Mr. Chirac, like all the main candidates in the presidential election, placed friendship with Germany high on his foreign-policy agenda. He made all the right noises about the priority of good relations with Bonn. Indeed, close Franco-German relations within the European Union are now such a given that the issue played almost no role in the campaign. The idea of France turning its back on Germany for some alleged alternative is only present on the fringes of French politics. But within this context of an obligatory partnership, the policies Chirac may feel obliged to pursue, along with more important factors beyond his control, will make the special Franco-German relation more difficult now.
The biggest problem for the new French president concerns money. Chirac made his way to the Elysee largely by promising, or at least hinting at, a break with the conservative monetary and salary policies France has pursued since 1983, which are perceived by some to be the cause of France's more than 12 percent unemployment. His support for European monetary union has been inconstant. He has even begun to call for a ''different policy,'' the same phrase used by those who in 1983 tried to convince President Mitterrand that France should leave the European monetary system and continue to reflate the domestic economy.
Chirac could find a way to back out of his pledges on pay and pensions (and probably will, remembering the inflationary and trade consequences when he tried to spend France out of a recession as prime minister in 1974). But if, under pressure from an electorate with high expectations, he does abandon the policy of the franc fort he can expect German hostility. German industrial and political leaders are already furious with Washington's willingness to let the dollar fall. They would not look favorably on similar policy in France, which absorbs far more of Germany's exports (12 percent) than does the United States.
Another challenge to Franco-German relations is European political integration. Chirac has had many different personalities on this issue over the years, from the nationalist who attacked pro-European President Valery Giscard d'Estaing in 1979 as being in the pocket of ''the foreigner'' to the moderate supporter of the Maastricht Treaty in 1992.
Chirac's Rally for the Republic party (RPR) is deeply divided on this issue.
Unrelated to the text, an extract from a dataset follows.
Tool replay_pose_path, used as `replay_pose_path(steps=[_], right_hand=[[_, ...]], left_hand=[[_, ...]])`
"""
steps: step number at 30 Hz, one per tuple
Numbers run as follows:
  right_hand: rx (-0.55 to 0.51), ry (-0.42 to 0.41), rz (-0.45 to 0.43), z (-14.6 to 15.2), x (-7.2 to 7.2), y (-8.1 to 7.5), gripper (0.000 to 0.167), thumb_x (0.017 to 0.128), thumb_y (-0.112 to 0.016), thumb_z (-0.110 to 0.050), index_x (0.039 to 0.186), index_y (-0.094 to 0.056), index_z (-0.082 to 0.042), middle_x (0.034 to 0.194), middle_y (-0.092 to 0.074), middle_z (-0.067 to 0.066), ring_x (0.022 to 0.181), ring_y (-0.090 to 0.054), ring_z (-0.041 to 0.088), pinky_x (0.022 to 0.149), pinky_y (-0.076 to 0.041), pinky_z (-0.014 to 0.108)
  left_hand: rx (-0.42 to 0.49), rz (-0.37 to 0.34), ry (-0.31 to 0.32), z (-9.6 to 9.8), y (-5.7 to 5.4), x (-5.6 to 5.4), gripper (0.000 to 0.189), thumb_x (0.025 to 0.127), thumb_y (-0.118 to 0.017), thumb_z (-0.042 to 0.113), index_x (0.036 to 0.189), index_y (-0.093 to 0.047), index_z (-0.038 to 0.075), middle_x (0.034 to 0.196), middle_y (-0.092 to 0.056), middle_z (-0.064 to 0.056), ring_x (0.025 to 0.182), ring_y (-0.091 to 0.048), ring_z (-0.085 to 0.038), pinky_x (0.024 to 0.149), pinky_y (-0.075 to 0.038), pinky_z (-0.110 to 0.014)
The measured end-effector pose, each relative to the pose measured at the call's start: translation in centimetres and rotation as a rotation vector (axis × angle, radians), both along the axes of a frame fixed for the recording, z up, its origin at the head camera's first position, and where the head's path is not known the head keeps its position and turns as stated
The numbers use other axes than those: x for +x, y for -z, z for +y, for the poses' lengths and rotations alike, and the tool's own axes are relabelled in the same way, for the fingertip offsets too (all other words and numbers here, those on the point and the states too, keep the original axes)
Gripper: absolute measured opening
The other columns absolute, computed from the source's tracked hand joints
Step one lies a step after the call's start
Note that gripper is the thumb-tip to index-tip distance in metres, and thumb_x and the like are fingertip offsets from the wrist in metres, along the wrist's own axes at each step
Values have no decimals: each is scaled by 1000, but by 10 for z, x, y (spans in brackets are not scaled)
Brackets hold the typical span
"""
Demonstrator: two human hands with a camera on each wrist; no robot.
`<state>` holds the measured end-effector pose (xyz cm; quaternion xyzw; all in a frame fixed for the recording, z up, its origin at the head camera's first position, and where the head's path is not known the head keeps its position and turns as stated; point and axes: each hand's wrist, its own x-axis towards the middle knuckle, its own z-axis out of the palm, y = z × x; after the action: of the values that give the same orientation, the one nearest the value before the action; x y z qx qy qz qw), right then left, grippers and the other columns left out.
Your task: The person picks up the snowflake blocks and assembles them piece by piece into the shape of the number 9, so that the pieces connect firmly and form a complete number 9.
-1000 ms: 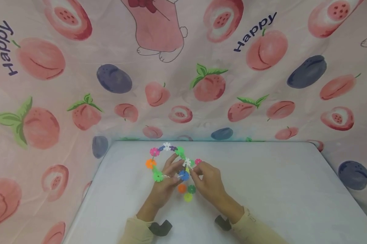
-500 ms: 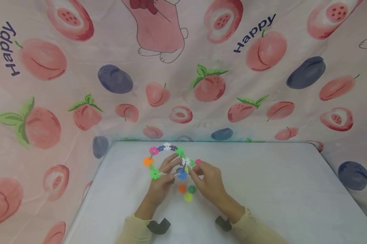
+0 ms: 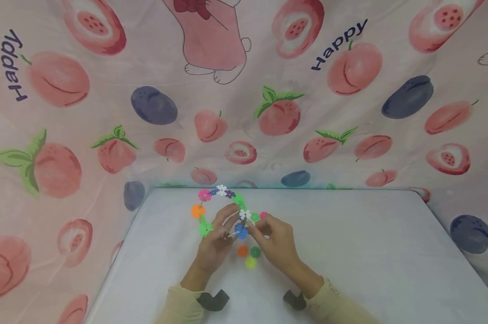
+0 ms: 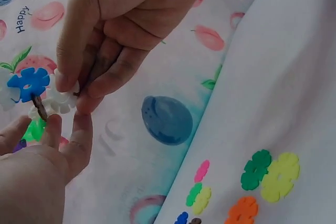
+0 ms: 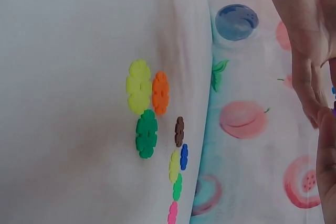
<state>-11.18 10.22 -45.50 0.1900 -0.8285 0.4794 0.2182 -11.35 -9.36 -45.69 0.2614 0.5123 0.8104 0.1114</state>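
Observation:
My left hand (image 3: 214, 243) grips a curved chain of plastic snowflake discs, with an orange disc (image 3: 198, 211), a pink disc (image 3: 205, 195) and a white disc (image 3: 221, 190) along its arc. A blue disc (image 4: 30, 84) and a brown disc (image 4: 39, 107) sit near its fingertips, at the chain's near end. Between thumb and fingers my right hand (image 3: 279, 243) pinches another white disc (image 4: 63, 95), partly covered by the fingers, close beside the blue one. Both hands are raised over the white table (image 3: 369, 252), their fingertips nearly meeting.
Loose orange (image 3: 242, 251), dark green (image 3: 255, 252) and yellow (image 3: 250, 263) discs lie together below the hands. Farther back are smaller-looking pink (image 5: 172, 213), green (image 5: 178, 187), yellow (image 5: 174, 166), blue (image 5: 184, 157) and brown (image 5: 179, 131) discs. A fruit-printed cloth (image 3: 236, 112) hangs behind the table.
My left hand has shifted slightly left, and the chain's arc has tipped up a little. The blue disc has moved slightly left with it. My right hand keeps its pinch, almost in place.

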Motion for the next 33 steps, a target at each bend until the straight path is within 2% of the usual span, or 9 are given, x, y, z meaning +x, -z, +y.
replay_pose_path(steps=[6, 8, 10, 14, 19, 26, 33], right_hand=[[-17, -11, -11, 0, 1, 0, 14, 88, -79, -9, 86, -66, -13, 82, -76, -2, 75, -73, 6, 70, -60, 23], [-18, -15, -6, 0, 1, 0, 15, 88, -79, -8, 85, -65, -13, 81, -76, -2, 75, -73, 6, 69, -60, 23], [-21, -22, 2, -1, 2, 0, 15, 88, -79, -8, 86, -65, -13, 81, -76, -2, 74, -73, 6, 69, -60, 23], [-40, -40, 13, -1, 2, 0, 14, 88, -78, -7, 86, -65, -12, 81, -77, -2, 73, -72, 5, 67, -60, 23], [-58, -33, 10, -2, 2, -1, 14, 88, -78, -8, 87, -65, -11, 82, -77, -2, 73, -72, 5, 67, -60, 23], [-68, -3, 78, -5, 2, 1, 14, 87, -77, -3, 87, -64, -8, 79, -73, 0, 78, -74, 11, 73, -62, 26], [-50, 31, 106, -4, 0, 2, 16, 86, -79, -2, 85, -64, -8, 76, -69, 0, 78, -73, 11, 74, -62, 25]], left_hand=[[-13, 25, 45, 0, 4, -3, 61, 97, -27, 18, 154, -32, -5, 166, -32, -6, 152, -29, -15, 124, -7, -50], [-15, 27, 49, 0, 5, -4, 61, 97, -27, 18, 154, -33, -5, 165, -34, -5, 152, -28, -15, 124, -5, -51], [-11, 36, 53, 0, 6, -4, 62, 97, -26, 18, 154, -33, -5, 165, -35, -5, 154, -27, -14, 124, -7, -48], [10, 68, 67, 1, 5, -5, 61, 97, -24, 17, 154, -34, -4, 164, -37, -10, 147, -38, -16, 122, -23, -40], [40, 86, 81, 3, 2, -4, 62, 97, -22, 16, 155, -33, -2, 162, -38, -15, 142, -44, -19, 118, -31, -40], [144, 32, 142, 9, 1, -1, 60, 100, -19, 18, 157, -30, 1, 165, -32, -12, 145, -43, -18, 118, -38, -38], [120, -28, 103, 12, 2, 4, 60, 103, -14, 22, 158, -32, 5, 167, -24, -15, 146, -43, -21, 118, -38, -40]])
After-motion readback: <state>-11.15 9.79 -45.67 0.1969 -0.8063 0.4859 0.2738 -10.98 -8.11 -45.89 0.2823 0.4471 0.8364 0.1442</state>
Two-thirds of the RPR, including key Chirac ally Philippe Seguin, voted against the Maastricht Treaty and is clearly unwilling to accept the sort of integrated Europe that will be the German priority at the European Intergovernmental Conference (IGC) in 1996. Perhaps this is not important, and Chirac's advisers are right when they argue that the Franco-German relationship transcends any misguided dreams of a ''United States of Europe.'' But if the Germans do take their dreams seriously at the IGC and France is perceived as preventing them, Chirac can expect Germany to refuse to give ground on French priorities such as agricultural subsidies and the defense of European culture.
Security relations with the US and NATO is another area in which Franco-German relations under Chirac might suffer. Although at times Chirac has positioned himself as a strong Atlanticist (usually to contrast himself with Mitterrand's pro-European policies), he is at heart a traditional Gaullist, committed to France's grandeur and independent military role. Bosnia, Iraq, nuclear testing, and the development of independent European military capabilities are issues on which Chirac's France may well be on one side of the fence, with Germany and the US on the other.
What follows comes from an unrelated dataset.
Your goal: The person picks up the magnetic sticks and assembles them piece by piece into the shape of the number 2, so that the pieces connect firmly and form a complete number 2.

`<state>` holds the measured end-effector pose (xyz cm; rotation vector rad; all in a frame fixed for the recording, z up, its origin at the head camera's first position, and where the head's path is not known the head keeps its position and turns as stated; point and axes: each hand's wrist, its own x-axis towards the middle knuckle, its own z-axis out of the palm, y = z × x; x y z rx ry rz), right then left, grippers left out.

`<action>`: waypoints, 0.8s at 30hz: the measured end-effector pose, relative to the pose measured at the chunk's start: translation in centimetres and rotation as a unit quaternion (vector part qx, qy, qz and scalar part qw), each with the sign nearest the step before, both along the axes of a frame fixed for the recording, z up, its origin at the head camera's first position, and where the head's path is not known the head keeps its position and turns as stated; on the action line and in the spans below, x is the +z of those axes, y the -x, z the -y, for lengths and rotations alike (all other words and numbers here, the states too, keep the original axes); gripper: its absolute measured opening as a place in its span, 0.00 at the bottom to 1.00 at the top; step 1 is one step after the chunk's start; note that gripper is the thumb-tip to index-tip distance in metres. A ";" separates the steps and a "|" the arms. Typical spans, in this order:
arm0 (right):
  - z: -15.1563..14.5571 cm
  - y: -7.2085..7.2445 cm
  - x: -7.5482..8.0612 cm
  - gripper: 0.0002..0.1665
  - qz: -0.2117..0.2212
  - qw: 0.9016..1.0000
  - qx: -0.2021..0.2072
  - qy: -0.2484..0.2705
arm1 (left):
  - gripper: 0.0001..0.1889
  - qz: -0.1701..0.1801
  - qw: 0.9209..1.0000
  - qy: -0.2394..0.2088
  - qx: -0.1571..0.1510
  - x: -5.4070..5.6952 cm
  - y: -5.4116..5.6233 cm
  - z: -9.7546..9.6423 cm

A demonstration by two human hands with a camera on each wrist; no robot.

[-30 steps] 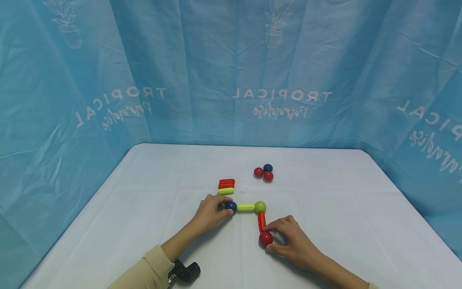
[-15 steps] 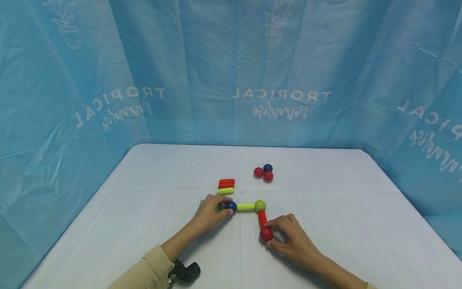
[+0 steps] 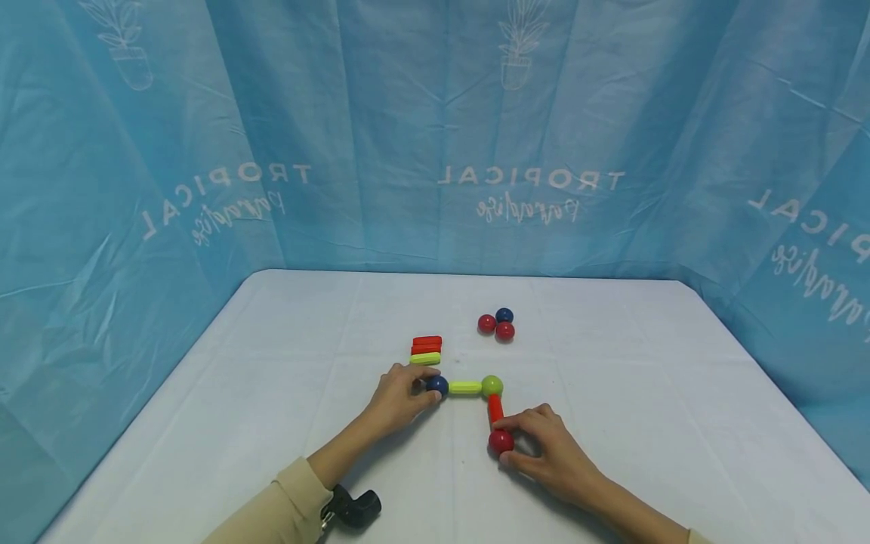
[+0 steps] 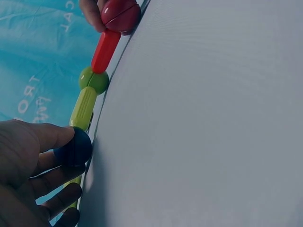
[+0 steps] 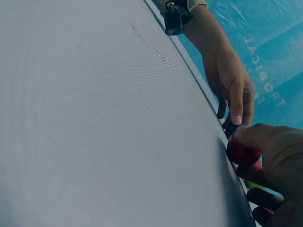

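Note:
My left hand (image 3: 399, 399) pinches a dark blue ball (image 3: 438, 386) between thumb and fingers. From that ball a yellow-green stick (image 3: 465, 387) runs right to a green ball (image 3: 492, 386). A red stick (image 3: 495, 409) leads from the green ball toward me and ends at a red ball (image 3: 501, 442). My right hand (image 3: 544, 451) pinches this red ball, thumb on the near side and fingertips by the stick's end. In the left wrist view the pieces form one joined chain, and a seam line crosses the red ball (image 4: 121, 15). Fingers partly cover the blue ball (image 4: 75, 147).
Behind the left hand lie two red sticks (image 3: 427, 341) and a yellow-green stick (image 3: 425, 359), side by side. Farther back sit two red balls (image 3: 505, 332) and a blue ball (image 3: 504, 315) in a cluster. A blue printed curtain (image 3: 435, 136) surrounds the white table (image 3: 612, 363).
The red ball and red stick have shifted slightly away from me, with the right hand's fingers on the ball. The blue ball and left hand have edged slightly right.

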<state>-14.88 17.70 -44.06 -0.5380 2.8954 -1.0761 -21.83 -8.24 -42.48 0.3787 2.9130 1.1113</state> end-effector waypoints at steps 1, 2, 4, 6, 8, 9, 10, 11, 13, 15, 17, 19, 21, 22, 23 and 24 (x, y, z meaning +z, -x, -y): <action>0.0 0.0 0.0 0.27 0.001 1.000 -0.001 -0.002 | 0.17 0.000 1.000 0.001 -0.001 0.0 0.1 -0.1; 0.0 0.0 0.1 0.27 0.003 1.000 -0.002 -0.003 | 0.18 0.000 1.000 0.000 -0.003 0.0 0.1 -0.2; 0.0 0.0 0.1 0.27 0.003 1.000 -0.005 -0.006 | 0.18 -0.001 1.000 -0.001 -0.006 0.0 0.2 -0.3; 0.0 0.0 0.1 0.27 0.002 1.000 -0.006 -0.008 | 0.18 -0.005 1.000 -0.003 -0.011 0.0 0.3 -0.5; -0.1 0.0 0.2 0.27 0.002 1.000 -0.008 -0.008 | 0.18 -0.013 1.000 -0.004 -0.016 0.0 0.3 -0.6; -0.2 0.0 0.2 0.27 0.001 1.000 -0.009 -0.009 | 0.18 -0.016 1.000 -0.004 -0.018 0.0 0.3 -0.7; -0.3 0.0 0.2 0.27 0.002 1.000 -0.011 -0.009 | 0.18 -0.018 1.000 -0.003 -0.019 0.0 0.4 -0.8; -0.3 0.0 0.3 0.27 0.002 1.000 -0.012 -0.008 | 0.18 -0.020 1.000 -0.003 -0.020 0.0 0.4 -0.8; -0.5 0.0 0.3 0.26 0.007 1.000 -0.014 -0.005 | 0.18 -0.022 1.000 -0.004 -0.022 0.0 0.5 -1.0; -0.6 0.1 0.3 0.26 0.011 1.000 -0.015 -0.002 | 0.18 -0.022 1.000 -0.005 -0.022 0.0 0.5 -1.1; -0.7 0.1 0.2 0.26 0.012 1.000 -0.014 0.004 | 0.18 -0.021 1.000 -0.006 -0.022 0.0 0.6 -1.2; -0.8 0.1 0.2 0.26 0.010 1.000 -0.013 0.007 | 0.18 -0.019 1.000 -0.007 -0.022 0.0 0.6 -1.3; -0.8 0.1 0.1 0.26 0.009 1.000 -0.013 0.010 | 0.18 -0.016 1.000 -0.007 -0.021 0.0 0.6 -1.3; -0.9 0.1 0.1 0.26 0.009 1.000 -0.012 0.010 | 0.18 -0.015 1.000 -0.007 -0.020 0.1 0.6 -1.3; -0.9 0.1 0.1 0.26 0.009 1.000 -0.012 0.011 | 0.19 -0.013 1.000 -0.007 -0.020 0.1 0.6 -1.3; -0.9 0.1 0.1 0.26 0.010 1.000 -0.012 0.011 | 0.19 -0.012 1.000 -0.008 -0.017 0.1 0.6 -1.3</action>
None of these potential strains is new. Observers of Franco-German relations have seen many crises come and go while the overall relationship remained strong. But the Franco-German relationship is different now. During the cold war, West Germany needed a close partnership with France as a contribution to its political legitimization and security. Even the more assertive Germany that emerged in the 1970s was extremely careful not to offend France excessively.
Today, Germany has more freedom of maneuver. It is no longer under a direct security threat. It has important new economic, security, and ethnic interests in Eastern Europe. It has an economy nearly 40 percent larger than France's. While its trade and security ties with France are still most important, Germany has new foreign-policy options, including economic and political integration in the East. With Berlin's budgets strained by the costs of reunification and its economy challenged by the strong mark, the German largess that has served as the grease to keep the Franco-German relationship from overheating may not be available. Simply put, Germany needs France less than it used to.
The most likely future for the Franco-German couple under Chirac is a muddle. Each will take divergent interests into the 1996 IGC, make a series of bargains and compromises, and find a symbol such as the Franco-German Defense Council, the Economic and Finance Council, or the Eurocorps to proclaim the relationship intact. But there is also a danger, even if slight, that Chirac will try his ''different policy'' and assume the Germans, as before, will indulge him. If he does, he could well be wrong.